Instructions for the task: Copy exactly the lines of the material below that run from the one containing "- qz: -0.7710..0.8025" through the one containing "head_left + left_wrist". Copy no other lines.

Stored data:
--------------------------------------------------
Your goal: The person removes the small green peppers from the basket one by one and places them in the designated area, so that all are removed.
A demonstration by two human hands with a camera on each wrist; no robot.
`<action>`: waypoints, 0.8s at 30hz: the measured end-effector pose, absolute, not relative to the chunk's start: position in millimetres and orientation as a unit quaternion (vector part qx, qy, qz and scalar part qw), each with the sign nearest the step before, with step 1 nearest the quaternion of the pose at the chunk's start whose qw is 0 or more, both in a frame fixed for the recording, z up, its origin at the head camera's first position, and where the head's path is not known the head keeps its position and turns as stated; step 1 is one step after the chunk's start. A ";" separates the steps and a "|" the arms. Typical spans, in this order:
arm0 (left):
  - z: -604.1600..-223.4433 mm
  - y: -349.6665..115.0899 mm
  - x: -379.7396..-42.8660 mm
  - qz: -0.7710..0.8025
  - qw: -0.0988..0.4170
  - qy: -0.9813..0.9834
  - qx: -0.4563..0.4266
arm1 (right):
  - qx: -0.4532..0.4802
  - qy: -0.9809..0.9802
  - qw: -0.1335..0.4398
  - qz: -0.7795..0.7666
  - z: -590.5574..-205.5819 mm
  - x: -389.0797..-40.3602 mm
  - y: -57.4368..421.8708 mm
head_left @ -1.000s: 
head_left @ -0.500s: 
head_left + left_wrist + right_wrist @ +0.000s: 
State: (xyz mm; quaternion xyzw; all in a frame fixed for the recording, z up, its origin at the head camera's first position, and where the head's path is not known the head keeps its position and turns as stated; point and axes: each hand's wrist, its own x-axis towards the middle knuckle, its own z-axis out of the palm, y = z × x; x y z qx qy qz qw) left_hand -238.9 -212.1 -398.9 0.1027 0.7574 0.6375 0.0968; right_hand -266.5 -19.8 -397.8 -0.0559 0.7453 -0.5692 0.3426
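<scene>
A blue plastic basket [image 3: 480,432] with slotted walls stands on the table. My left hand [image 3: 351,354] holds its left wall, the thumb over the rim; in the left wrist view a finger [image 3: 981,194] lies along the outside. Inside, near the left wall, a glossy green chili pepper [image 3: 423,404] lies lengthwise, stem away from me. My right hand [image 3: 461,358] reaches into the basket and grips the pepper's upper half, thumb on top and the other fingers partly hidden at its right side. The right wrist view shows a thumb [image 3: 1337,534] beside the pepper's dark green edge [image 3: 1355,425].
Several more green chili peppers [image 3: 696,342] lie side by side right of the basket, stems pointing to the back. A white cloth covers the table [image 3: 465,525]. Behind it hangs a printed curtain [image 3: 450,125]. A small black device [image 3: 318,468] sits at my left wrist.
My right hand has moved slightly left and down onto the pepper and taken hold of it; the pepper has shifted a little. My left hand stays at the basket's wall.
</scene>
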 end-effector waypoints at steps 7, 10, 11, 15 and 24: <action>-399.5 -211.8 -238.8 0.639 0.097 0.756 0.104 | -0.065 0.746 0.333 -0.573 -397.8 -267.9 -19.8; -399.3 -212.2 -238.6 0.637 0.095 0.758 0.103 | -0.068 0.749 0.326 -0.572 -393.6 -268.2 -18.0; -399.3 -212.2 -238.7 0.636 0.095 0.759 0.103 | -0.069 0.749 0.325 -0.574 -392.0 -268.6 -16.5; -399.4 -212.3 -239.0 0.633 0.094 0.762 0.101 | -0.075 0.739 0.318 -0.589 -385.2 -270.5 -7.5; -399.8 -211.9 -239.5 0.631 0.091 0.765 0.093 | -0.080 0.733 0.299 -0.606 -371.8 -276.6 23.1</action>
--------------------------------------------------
Your response:
  - qz: -0.7710..0.8025
  - qw: -0.0988..0.4170
  - qy: -0.9813..0.9834
  - qx: -0.4563..0.4266
arm1 (right):
  - qx: -0.4532..0.4802
  - qy: -0.9809..0.9802
  - qw: -0.1335..0.4398
  - qz: -0.7795..0.7666
  - z: -590.5574..-205.5819 mm
  - x: -389.0797..-40.3602 mm
  - y: -57.4368..421.8708 mm
head_left @ -1.000s: 
head_left @ -0.500s: 
head_left + left_wrist + right_wrist @ +0.000s: 

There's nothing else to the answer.